Overland Park balks at proposed Starbucks design

06/04/2013 5:35 PM

06/04/2013 5:35 PM

Starbucks might be getting a little too green for Overland Park.

At its meeting Monday evening, the city council issued a continuance on a preliminary plan for a new drive-in only Starbucks to be built near 75th Street and Switzer Road, because council members felt the unusual design was too unattractive and the green stripes on the building were too self-promoting.

The building, which would be the third of its kind in the country, is planned to be constructed out of reclaimed composite materials and metal shipping containers.

The council will vote on the project in a month. In the meantime they hope the architects will conduct a traffic study, create a prettier exterior to the building and offer detailed proof on how the project will actually be sustainable.

One of the biggest concerns of the council was that the building was intended to have bright green stripes on it, almost like a logo.

The use of shipping containers as a building material was also a major worry for several council members.

For some, it was a safety issue.

“I’m intrigued and I find the idea very interesting,” said Councilman Curt Skoog. “I just hope the shipping containers are sound and won’t get rusty and fall apart.”

Others objected to the visual aspects.

“I’m worried people driving by will point and say, ‘Look it’s a bunch of shipping containers,’” said Councilman Fred Spears. “I don’t want it to look cheap.”

But Anthony Luca, an architect working on the project, pointed out that the use of shipping containers has become popular in recent architecture.

“I think there’s even a house in Kansas City entirely made up of shipping containers,” Luca, an architect with Davidson Architecture and Engineering, said about a house at 59th and Charlotte streets. “It’s not a remarkably new idea. It’s been around for a couple years.”

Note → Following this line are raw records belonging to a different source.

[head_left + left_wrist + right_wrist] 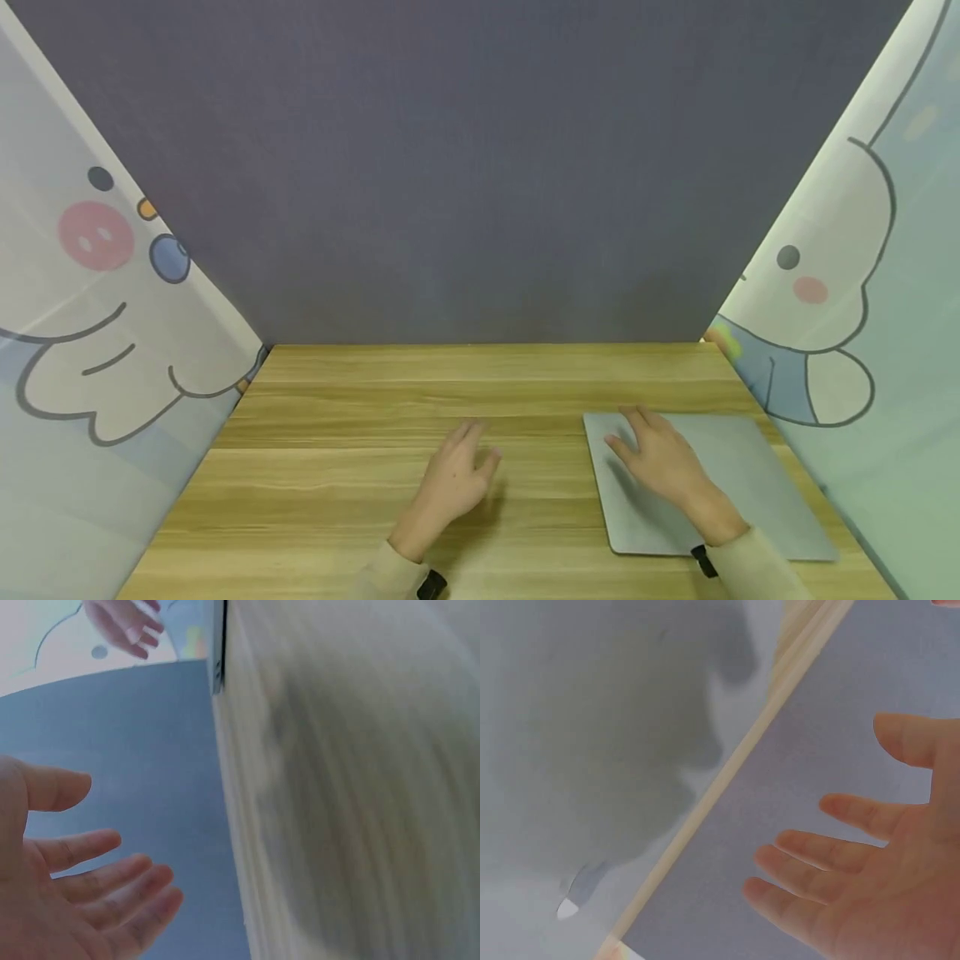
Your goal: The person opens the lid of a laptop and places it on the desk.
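Just under the wide right grip [663, 462], 1 grey laptop [742, 479], apart from the wide left grip [453, 475].

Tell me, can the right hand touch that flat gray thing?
Probably yes: the right hand hovers over the flat gray thing, holding nothing, and nothing shows between them.

Lying flat at the lower right of the head view: a closed, thin, silver-grey laptop [738, 475] with rounded corners; filling the left of the right-wrist view, smooth and partly shadowed.
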`<state>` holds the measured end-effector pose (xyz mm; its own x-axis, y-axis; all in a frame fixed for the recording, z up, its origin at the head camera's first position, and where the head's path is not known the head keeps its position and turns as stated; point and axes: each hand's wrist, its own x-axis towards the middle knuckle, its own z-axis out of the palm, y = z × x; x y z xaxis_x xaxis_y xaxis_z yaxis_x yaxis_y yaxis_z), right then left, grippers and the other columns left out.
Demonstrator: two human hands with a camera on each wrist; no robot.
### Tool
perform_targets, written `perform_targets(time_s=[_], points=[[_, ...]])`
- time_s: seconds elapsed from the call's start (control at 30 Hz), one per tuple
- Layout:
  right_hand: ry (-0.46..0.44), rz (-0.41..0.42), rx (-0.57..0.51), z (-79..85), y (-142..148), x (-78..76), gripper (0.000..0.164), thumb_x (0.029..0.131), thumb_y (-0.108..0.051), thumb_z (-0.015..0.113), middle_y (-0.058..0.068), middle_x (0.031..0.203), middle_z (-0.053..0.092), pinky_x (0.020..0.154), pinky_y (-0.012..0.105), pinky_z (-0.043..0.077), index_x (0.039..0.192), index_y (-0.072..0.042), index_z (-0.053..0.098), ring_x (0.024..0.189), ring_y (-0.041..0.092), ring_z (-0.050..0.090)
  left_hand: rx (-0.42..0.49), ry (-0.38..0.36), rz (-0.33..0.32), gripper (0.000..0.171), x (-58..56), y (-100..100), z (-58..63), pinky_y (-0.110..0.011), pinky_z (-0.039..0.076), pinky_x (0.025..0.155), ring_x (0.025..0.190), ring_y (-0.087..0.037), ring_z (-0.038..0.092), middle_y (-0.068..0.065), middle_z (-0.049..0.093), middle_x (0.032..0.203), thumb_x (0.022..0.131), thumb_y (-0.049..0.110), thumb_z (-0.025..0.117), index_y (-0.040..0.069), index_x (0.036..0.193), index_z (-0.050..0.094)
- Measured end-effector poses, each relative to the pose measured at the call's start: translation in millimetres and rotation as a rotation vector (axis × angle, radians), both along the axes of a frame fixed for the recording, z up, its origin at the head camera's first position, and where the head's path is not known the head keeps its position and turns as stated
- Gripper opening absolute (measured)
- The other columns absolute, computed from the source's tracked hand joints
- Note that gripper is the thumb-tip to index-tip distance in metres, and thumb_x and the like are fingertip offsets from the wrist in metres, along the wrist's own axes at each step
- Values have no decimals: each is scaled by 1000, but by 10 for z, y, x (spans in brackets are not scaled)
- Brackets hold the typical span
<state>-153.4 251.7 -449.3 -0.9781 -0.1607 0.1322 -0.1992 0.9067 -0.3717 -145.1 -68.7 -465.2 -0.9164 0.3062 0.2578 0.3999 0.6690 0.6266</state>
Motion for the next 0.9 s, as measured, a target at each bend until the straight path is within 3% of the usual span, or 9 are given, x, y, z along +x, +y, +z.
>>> perform_targets(time_s=[0.23, 0.57, 0.9], points=[[-34, -29, 20, 19, 196, 18, 60, 101, -35, 61, 42, 139, 47, 91, 73, 45, 141, 9, 50, 123, 62, 48, -29, -42, -48, 44, 25, 191, -64, -55, 53, 97, 124, -41, 58, -22, 58, 137, 103, 24, 60, -3, 138, 56], [-81, -67, 19, 18, 501, -22, 63, 103, -40, 57, 41, 139, 47, 83, 73, 47, 143, 7, 48, 121, 64, 46, -7, -129, -59, 46, 14, 402, -39, -58, 50, 101, 129, -41, 54, -21, 56, 142, 104, 29, 58, -1, 139, 57], [-113, -112, 19, -7, 893, 0, 65, 104, -38, 55, 46, 137, 45, 87, 71, 46, 140, 15, 46, 117, 64, 49, 16, -178, -72, 48, 16, 631, -49, -56, 49, 103, 129, -38, 55, -19, 56, 143, 105, 28, 54, 0, 143, 53]])
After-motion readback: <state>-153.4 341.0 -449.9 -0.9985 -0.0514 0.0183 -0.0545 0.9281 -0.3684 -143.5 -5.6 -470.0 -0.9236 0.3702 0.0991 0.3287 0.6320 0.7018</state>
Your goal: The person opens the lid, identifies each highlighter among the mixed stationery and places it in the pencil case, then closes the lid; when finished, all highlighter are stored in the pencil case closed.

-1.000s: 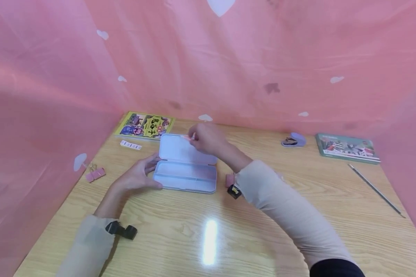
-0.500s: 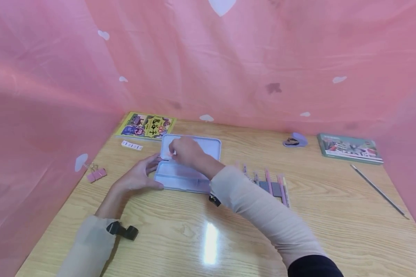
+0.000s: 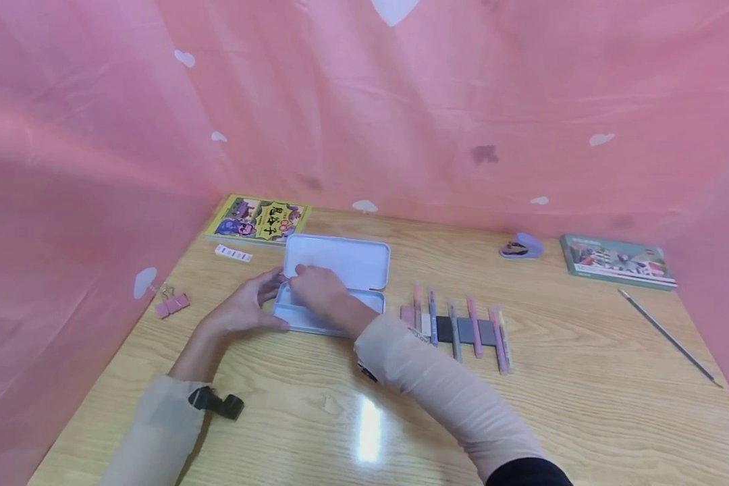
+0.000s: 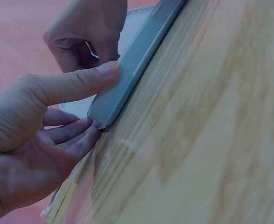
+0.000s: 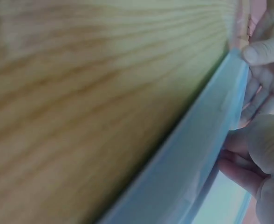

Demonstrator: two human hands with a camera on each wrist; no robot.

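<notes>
A pale blue pencil case [image 3: 337, 262] lies unfolded on the table, its lid tipped back behind a divided base. My left hand [image 3: 243, 305] grips the base's left end. In the left wrist view, the left thumb [image 4: 88, 83] presses the front wall while the fingers bend round the corner. My right hand [image 3: 318, 289] reaches down into the left part of the base, thumb and fingers pinched together behind the front wall in the right wrist view. The small orange-pink thing earlier at its fingertips is hidden now by hand and case.
Right of the case, several pens [image 3: 474, 327] lie across a row of coloured blocks [image 3: 445, 329]. A yellow book [image 3: 258, 219], white strip [image 3: 233, 253] and pink binder clip [image 3: 172, 305] lie left. Farther right are a purple stapler [image 3: 521, 246], green box [image 3: 618, 262] and pencil [image 3: 668, 337].
My right hand has moved left and down from the lid's top edge into the base, uncovering the pens. The left hand keeps its hold on the case.
</notes>
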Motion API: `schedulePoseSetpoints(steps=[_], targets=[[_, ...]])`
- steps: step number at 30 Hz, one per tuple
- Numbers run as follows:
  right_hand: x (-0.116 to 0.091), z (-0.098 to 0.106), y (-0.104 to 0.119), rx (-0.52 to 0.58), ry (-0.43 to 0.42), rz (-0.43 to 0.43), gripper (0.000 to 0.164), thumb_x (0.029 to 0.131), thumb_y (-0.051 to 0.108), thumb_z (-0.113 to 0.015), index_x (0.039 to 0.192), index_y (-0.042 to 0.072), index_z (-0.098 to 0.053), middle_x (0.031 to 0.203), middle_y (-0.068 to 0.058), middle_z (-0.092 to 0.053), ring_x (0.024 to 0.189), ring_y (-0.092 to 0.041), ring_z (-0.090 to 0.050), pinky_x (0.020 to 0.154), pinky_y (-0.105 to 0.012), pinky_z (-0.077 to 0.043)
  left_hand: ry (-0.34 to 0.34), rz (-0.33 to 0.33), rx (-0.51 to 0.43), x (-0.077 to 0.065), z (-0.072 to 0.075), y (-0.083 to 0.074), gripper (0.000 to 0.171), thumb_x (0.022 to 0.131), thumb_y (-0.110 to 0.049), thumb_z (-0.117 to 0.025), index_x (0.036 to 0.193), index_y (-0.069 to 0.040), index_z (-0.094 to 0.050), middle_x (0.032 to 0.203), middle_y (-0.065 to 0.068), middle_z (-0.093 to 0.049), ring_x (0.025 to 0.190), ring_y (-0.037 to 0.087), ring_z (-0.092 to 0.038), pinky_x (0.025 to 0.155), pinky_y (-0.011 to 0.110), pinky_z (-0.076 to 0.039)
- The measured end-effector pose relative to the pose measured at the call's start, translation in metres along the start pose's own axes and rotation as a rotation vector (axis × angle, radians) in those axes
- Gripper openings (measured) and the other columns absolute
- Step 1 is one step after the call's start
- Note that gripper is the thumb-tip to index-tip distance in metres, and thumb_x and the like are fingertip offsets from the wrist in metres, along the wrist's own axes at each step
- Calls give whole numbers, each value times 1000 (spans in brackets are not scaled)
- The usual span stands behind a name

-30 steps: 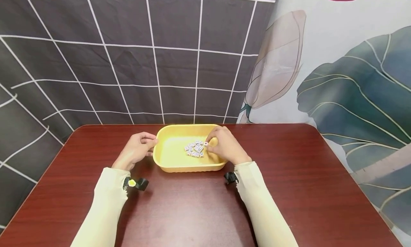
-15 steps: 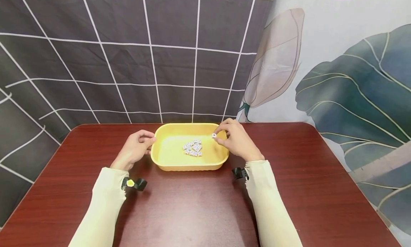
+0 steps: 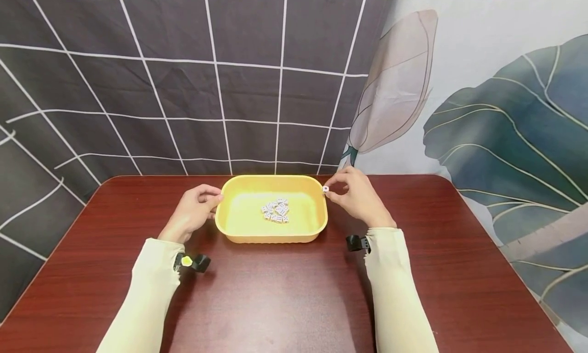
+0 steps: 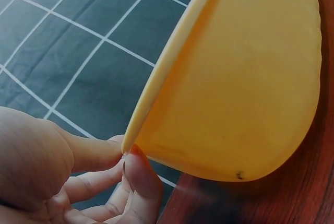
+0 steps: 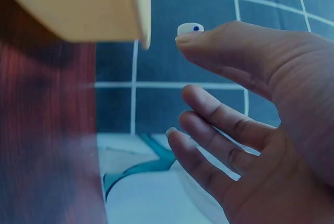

The unconventional buildings are Starbucks’ attempt to be green, he said. Similar designs have already been erected in Seattle and Colorado.

Some council members weren’t buying it, however.

“The way I see it, it’s capitalism,” said Councilman Dan Stock. “Starbucks is a for-profit company and cutting the cost of the building is just a way to increase profit.”

Stock was one of three council members to vote against the continuance. He, along with Dave Janson and Spears, wanted to vote against the project altogether.

Janson, in particular, said the building design was just too unattractive.

“If Starbucks can charge five dollars for a cup of coffee, they can certainly spend more money to make an attractive exterior,” he said.

Most of the council members liked the idea of a sustainable building, but they wanted more details on what exactly made it more ecologically and economically responsible.

The council will decide the fate of the proposed Starbucks at its July 1st meeting.